Auf Nachfrage erklärt der betroffene Investor klipp und klar: „Klagen würden wir auf Schadensersatz, da man uns rechtswidrig die Baugenehmigung verwehrt hat.“

Was sagt eigentlich die KI zu diesem Fall?
Legt man der KI von Google (Gemini) diesen Fall dar, ordnet sie diesen Vorgang zunächst ganz allgemein als sogenannte „Amtshaftungsklage“ ein. 
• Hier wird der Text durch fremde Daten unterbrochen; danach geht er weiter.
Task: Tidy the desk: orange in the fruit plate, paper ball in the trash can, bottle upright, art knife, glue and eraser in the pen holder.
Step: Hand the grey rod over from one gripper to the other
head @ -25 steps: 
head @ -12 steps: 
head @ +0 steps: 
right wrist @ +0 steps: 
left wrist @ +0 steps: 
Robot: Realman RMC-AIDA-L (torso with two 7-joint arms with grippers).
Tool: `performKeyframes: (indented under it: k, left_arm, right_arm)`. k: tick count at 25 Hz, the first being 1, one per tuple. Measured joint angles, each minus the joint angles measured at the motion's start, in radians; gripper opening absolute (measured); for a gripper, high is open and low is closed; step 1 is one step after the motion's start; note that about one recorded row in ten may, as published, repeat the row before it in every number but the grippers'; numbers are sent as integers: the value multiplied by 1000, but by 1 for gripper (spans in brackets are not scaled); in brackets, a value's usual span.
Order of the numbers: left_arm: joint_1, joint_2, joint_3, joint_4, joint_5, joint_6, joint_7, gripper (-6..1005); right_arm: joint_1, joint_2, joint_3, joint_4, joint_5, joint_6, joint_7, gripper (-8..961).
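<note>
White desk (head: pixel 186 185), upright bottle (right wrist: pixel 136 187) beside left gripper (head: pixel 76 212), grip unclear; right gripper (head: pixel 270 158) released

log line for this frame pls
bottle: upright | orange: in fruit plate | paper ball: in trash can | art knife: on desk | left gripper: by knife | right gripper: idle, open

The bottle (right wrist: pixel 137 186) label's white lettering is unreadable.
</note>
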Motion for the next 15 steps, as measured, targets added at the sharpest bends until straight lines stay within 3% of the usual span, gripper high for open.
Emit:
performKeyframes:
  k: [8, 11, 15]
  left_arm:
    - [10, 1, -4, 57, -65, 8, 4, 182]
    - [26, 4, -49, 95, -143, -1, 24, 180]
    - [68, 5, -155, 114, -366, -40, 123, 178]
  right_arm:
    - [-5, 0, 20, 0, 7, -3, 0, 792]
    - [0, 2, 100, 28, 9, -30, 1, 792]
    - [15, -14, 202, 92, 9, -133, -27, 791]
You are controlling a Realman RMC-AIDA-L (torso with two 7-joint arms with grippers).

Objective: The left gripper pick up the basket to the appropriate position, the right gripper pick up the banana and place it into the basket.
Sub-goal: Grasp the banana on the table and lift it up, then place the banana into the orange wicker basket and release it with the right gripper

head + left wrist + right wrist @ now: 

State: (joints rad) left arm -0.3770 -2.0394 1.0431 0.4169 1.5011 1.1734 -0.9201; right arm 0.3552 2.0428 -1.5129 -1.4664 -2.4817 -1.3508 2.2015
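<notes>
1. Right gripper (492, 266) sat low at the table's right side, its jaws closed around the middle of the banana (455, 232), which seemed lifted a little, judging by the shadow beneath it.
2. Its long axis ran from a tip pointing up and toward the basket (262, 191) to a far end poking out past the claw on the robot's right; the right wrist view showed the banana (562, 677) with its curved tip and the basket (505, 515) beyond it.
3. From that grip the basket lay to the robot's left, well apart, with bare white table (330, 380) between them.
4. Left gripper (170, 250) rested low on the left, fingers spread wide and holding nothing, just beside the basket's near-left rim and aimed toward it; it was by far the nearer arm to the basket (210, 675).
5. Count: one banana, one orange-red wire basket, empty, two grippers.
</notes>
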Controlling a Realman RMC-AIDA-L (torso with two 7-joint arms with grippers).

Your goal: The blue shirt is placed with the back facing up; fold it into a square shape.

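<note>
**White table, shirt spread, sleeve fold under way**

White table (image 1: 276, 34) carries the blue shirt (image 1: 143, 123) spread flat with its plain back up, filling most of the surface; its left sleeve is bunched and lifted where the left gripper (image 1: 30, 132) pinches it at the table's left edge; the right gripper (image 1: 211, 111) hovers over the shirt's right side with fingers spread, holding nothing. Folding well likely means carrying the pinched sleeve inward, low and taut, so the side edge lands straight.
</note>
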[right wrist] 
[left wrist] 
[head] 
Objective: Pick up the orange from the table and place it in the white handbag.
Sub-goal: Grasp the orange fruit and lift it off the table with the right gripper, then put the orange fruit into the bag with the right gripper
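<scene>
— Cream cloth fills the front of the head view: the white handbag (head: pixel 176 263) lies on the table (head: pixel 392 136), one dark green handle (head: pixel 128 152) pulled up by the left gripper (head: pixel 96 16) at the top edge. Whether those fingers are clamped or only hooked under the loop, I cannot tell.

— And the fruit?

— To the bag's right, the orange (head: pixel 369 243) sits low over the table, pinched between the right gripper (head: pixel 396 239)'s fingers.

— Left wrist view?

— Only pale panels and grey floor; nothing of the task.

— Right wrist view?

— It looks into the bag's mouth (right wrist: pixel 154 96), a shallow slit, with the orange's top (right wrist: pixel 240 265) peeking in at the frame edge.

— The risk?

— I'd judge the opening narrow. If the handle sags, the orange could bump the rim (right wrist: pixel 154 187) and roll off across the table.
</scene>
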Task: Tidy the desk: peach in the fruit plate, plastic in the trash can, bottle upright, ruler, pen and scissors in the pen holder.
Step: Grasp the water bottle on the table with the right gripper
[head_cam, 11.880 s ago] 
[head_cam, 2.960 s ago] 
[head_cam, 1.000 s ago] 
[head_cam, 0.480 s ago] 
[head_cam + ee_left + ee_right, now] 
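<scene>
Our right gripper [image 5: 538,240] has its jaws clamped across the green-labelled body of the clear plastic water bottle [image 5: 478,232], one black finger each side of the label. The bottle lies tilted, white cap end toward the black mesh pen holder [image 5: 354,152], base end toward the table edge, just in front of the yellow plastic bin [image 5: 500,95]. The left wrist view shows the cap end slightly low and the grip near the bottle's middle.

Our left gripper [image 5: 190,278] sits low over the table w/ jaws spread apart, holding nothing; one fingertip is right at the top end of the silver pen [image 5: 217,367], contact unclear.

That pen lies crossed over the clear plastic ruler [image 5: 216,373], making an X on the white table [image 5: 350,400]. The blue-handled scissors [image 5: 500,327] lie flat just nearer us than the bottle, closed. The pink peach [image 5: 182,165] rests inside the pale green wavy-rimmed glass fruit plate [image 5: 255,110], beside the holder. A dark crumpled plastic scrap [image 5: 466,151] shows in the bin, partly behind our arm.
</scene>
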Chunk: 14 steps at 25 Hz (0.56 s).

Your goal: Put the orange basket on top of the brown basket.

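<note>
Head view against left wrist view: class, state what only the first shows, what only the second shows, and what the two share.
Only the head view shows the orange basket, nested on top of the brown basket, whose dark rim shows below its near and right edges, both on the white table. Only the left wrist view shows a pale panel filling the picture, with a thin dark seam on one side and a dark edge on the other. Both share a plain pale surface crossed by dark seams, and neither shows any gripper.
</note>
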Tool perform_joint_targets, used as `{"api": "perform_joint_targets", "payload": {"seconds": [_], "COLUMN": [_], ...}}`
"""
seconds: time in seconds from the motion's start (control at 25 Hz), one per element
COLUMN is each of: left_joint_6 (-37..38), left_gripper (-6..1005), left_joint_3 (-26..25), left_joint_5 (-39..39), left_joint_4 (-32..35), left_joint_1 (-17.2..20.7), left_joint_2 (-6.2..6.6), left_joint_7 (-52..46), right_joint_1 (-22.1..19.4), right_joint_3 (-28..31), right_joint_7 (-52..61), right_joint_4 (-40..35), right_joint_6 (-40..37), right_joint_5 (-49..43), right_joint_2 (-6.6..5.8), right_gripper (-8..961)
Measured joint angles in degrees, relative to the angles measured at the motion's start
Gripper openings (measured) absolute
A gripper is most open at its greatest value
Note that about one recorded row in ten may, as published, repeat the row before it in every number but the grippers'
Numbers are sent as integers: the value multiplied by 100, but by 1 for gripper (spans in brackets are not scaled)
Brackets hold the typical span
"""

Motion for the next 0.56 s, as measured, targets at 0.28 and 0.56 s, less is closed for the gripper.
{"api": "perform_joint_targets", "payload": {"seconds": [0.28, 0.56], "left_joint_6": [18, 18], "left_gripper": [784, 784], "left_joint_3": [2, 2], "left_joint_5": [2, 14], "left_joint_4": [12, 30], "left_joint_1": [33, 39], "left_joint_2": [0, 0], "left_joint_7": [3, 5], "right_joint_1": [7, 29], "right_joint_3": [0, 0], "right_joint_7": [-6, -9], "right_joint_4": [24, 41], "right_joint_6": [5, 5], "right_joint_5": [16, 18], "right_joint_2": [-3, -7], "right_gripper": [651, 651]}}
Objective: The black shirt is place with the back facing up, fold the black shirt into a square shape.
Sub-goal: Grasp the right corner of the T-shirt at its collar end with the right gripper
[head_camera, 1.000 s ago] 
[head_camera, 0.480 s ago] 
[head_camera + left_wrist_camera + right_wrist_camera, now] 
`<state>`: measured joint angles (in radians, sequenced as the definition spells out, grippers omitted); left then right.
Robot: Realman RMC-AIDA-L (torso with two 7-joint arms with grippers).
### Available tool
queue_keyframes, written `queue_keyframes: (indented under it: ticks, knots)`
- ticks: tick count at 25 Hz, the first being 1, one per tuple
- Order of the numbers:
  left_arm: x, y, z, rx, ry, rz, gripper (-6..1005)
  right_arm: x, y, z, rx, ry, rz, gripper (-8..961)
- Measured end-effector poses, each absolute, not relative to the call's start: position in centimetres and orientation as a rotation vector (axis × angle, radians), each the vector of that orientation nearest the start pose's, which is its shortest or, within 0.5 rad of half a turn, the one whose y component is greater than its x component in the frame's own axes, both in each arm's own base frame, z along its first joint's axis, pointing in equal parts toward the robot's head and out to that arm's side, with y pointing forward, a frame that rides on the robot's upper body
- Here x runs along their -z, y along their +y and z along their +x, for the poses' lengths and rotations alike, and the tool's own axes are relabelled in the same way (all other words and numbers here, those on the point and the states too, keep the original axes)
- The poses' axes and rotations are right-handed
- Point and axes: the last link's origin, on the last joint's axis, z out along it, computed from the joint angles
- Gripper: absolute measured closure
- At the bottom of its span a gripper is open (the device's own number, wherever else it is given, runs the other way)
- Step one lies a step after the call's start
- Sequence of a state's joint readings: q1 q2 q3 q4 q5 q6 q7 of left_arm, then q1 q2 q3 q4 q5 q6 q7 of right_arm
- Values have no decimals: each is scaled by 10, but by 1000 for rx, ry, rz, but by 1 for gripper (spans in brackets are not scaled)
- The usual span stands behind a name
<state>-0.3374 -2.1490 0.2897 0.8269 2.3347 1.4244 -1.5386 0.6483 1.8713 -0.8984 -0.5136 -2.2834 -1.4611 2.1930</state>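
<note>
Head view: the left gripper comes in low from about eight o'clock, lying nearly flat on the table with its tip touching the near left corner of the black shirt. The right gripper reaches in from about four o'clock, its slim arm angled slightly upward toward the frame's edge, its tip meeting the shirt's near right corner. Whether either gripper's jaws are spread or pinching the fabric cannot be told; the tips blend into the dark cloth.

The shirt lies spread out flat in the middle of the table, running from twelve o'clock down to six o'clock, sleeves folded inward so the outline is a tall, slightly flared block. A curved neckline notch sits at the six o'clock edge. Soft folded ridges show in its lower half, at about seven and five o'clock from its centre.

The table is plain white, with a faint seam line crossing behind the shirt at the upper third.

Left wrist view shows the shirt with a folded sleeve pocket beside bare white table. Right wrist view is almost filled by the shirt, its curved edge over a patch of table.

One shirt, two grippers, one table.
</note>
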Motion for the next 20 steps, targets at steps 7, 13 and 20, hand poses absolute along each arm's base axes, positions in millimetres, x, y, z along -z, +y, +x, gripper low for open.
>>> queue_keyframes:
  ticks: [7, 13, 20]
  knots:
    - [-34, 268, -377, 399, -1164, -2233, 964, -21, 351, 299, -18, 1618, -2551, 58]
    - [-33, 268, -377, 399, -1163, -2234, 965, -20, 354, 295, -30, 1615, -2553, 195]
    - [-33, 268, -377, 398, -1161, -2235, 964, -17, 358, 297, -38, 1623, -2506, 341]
Gibt man ihr die Hinweise, wie lange dieses Verfahren sich schon hinzieht, dass der Investor, einen Anwalt hinzuziehen musste, um eine Antwort auf seine Bau-Voranfrage zu bekommen, sagt man der KI, mit welchen Argumenten er Widerspruch gegen den Negativ-Bescheid der Stadtverwaltung einlegte, addiert weitere pikante Details und Indizien dazu, umso gnadenloser berechnet die KI Wahrscheinlichkeiten von rechtswidrigem Verhalten. 
Je nachdem mit welchen weiteren nachweisbaren Prämissen oder Indizien man die KI füttert, umso dunkelgrauer bis gruseliger wird das rechtliche Bild. Man kann nur hoffen, dass die Stadtverwaltung die ungünstigsten Szenarien für sich selbst aufrichtig durchgespielt hat. Und dass sie sich sicher ist, was sie tut.
Deshalb wollen wir uns im 3. Teil noch nicht mit den möglichen rechtlichen Bildern, sondern mit Prämissen und Indizien des Konflikts beschäftigen, bevor wir es wagen, die KI diese mal bewerten zu lassen.